Residents in Fall City are preparing for thousands of people to visit their community. On a hot day, floating down the Snoqualmie River in Fall City is cool way to cool off.

“It’s a lot of fun, it’s beautiful. Chill two and a half, three hours. It’s a great time,” said Dwayne Barnett, while preparing to float on the river.

Barnett visited the river last week and this time he brought his family. He said they’re trying to get a peaceful float in before the anticipated large crowds this weekend. For those that live in the unincorporated community in King County handling all the extra people is a challenge

“Like 30,000 come in and we don’t have public restrooms or resources for garbage collection. So, we have to find a way to coexist,” said Angela Donaldson of the Fall City Community Association

Coexisting hasn’t been going as smoothly this summer in Donaldson’s opinion. She said in eight weeks this summer visitors have left behind a total of 50,000 pounds of trash.

“The residents are put in a position of having to clean up after them and that’s not what common sense people want. And we just ask for some courtesy really by the people that don’t live here,” said Donaldson.

With temperatures soaring this weekend, the King County Marine Rescue Dive Unit said more patrols will be in Falls City to monitor the river and influx of people.

“We’ve been seeing continuously this whole summer. It keeps our workload very busy which can also make it difficult to get to the emergency calls when we’re chasing around all of the public who is not prepared,” said Sgt. Ben Callahan.

Donaldson said she has also noticed visitors aren’t wearing masks or social distancing, which officials at Public Health - Seattle & King County said is a problem. In a statement, a representative wrote, “Too many people aren’t doing the things we need them to do so we can reopen in-person schooling and other important activities. Safe Start is also the law, with the potential for a misdemeanor citation for violations.”
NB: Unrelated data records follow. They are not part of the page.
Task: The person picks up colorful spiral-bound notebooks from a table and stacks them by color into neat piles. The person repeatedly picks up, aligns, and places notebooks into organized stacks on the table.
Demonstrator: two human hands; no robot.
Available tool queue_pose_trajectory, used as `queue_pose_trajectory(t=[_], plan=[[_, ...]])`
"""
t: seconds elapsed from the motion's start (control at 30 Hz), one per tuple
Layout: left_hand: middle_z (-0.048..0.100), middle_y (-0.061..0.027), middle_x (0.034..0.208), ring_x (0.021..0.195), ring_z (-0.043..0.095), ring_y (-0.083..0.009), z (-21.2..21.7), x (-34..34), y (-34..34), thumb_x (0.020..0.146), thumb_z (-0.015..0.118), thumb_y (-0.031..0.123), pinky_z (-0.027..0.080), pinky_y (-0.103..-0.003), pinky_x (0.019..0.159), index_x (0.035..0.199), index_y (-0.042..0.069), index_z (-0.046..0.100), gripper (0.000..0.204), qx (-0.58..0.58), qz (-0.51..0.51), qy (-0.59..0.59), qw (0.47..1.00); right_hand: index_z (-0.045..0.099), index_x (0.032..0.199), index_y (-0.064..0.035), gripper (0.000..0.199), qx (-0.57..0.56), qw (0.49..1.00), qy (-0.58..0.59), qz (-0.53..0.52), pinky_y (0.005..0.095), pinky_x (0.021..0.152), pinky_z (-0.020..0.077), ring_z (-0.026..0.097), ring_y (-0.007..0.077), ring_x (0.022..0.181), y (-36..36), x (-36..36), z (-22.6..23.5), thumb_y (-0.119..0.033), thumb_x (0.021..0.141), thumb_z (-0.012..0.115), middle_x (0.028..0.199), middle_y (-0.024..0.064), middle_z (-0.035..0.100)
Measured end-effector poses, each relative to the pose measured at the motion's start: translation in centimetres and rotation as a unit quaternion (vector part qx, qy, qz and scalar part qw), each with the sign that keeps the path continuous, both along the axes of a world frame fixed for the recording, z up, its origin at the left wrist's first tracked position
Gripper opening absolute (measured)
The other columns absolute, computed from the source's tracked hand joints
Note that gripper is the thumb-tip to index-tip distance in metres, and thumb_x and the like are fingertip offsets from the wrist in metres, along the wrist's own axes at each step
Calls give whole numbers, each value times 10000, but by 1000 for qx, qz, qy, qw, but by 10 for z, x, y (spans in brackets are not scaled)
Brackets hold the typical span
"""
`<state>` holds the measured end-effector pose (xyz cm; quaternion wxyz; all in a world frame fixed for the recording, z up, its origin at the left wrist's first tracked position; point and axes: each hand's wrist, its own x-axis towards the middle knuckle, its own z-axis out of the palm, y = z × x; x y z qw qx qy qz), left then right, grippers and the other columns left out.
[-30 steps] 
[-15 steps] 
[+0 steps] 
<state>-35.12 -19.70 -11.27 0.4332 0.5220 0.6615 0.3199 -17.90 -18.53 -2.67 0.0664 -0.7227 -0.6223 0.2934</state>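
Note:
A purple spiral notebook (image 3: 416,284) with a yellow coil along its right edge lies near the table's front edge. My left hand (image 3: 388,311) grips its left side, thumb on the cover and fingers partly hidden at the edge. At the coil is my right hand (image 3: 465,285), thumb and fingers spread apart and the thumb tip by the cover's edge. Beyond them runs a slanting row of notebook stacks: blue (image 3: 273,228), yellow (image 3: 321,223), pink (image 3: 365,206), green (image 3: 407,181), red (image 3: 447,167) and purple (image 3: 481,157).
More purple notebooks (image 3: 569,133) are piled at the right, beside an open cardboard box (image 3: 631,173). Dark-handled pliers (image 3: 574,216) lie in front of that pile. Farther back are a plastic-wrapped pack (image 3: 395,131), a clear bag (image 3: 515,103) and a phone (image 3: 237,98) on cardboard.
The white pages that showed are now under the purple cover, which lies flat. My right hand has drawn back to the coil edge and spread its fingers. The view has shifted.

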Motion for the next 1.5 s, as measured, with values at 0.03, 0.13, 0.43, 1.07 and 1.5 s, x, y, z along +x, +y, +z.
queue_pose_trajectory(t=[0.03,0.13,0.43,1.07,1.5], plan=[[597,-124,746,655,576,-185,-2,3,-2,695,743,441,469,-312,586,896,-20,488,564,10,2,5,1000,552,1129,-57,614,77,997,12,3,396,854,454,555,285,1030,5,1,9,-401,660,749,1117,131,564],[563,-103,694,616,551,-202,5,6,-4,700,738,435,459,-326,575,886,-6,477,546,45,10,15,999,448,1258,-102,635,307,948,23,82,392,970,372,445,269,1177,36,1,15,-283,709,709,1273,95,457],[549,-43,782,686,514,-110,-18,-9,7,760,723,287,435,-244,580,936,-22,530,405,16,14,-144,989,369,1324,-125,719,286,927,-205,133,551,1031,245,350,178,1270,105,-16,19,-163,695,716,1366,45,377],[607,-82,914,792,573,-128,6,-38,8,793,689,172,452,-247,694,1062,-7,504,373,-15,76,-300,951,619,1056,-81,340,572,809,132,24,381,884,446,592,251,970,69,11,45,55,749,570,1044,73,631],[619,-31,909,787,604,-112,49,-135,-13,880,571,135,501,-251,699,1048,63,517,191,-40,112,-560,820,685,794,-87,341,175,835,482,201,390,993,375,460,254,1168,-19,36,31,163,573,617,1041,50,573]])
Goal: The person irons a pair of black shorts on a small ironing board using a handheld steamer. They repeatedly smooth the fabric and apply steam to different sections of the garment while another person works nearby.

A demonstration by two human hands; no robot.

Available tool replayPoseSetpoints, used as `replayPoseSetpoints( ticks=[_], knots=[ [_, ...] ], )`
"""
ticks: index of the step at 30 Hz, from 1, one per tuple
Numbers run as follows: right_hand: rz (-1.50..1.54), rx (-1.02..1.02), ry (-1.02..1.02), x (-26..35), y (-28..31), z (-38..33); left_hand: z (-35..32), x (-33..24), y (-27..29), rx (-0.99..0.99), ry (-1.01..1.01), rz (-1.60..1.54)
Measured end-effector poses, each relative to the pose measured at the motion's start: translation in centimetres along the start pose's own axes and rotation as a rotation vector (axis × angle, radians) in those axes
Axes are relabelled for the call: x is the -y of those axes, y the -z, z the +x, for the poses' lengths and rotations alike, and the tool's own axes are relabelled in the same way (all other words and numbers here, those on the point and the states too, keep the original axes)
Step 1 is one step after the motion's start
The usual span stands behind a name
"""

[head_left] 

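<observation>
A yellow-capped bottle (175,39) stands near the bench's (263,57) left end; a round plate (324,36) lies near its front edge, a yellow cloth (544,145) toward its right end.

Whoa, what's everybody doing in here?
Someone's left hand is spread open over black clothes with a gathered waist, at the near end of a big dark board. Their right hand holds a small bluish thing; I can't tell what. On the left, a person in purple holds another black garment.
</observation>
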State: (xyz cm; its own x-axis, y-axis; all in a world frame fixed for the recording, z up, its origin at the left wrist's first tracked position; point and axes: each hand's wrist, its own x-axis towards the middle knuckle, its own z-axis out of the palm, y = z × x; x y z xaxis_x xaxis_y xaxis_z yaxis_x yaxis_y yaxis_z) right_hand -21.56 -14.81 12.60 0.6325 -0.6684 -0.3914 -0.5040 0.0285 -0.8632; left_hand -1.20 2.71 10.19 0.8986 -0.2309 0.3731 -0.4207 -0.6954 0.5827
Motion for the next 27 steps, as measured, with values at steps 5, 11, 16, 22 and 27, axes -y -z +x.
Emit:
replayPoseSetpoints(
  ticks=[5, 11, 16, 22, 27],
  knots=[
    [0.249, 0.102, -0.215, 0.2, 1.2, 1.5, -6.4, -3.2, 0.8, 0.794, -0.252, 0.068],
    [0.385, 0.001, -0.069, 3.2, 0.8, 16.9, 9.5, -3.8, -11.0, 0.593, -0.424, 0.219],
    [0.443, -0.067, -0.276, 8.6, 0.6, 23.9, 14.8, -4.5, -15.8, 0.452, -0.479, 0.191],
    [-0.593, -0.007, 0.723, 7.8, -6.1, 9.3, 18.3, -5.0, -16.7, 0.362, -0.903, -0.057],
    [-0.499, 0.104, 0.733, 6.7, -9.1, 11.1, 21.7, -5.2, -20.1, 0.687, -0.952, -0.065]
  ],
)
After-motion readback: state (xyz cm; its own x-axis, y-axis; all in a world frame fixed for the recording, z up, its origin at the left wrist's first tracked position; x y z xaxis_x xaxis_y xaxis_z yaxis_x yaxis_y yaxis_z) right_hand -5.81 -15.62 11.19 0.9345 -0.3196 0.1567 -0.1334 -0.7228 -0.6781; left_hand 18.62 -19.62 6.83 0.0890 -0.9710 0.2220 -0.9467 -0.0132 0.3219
Donaldson said she and other residents and just asking visitors not to violate their community, so everyone can safely enjoy a float in a clean environment.

“We really want people to use the restrooms that fall city floating provides And not go in people’s private property. It’s not good for the fish, it’s not good for the environment for people to leave their garbage and their waste,” said Donaldson. “It would be great if they could just have some common courtesy.”

Fall City Floating handles parking and reservation information for visitors. The business also has portable restrooms available. Community members are asking visitors to use those resources to help coordinate the influx of people and traffic. More details are available on the Fall City Floating website.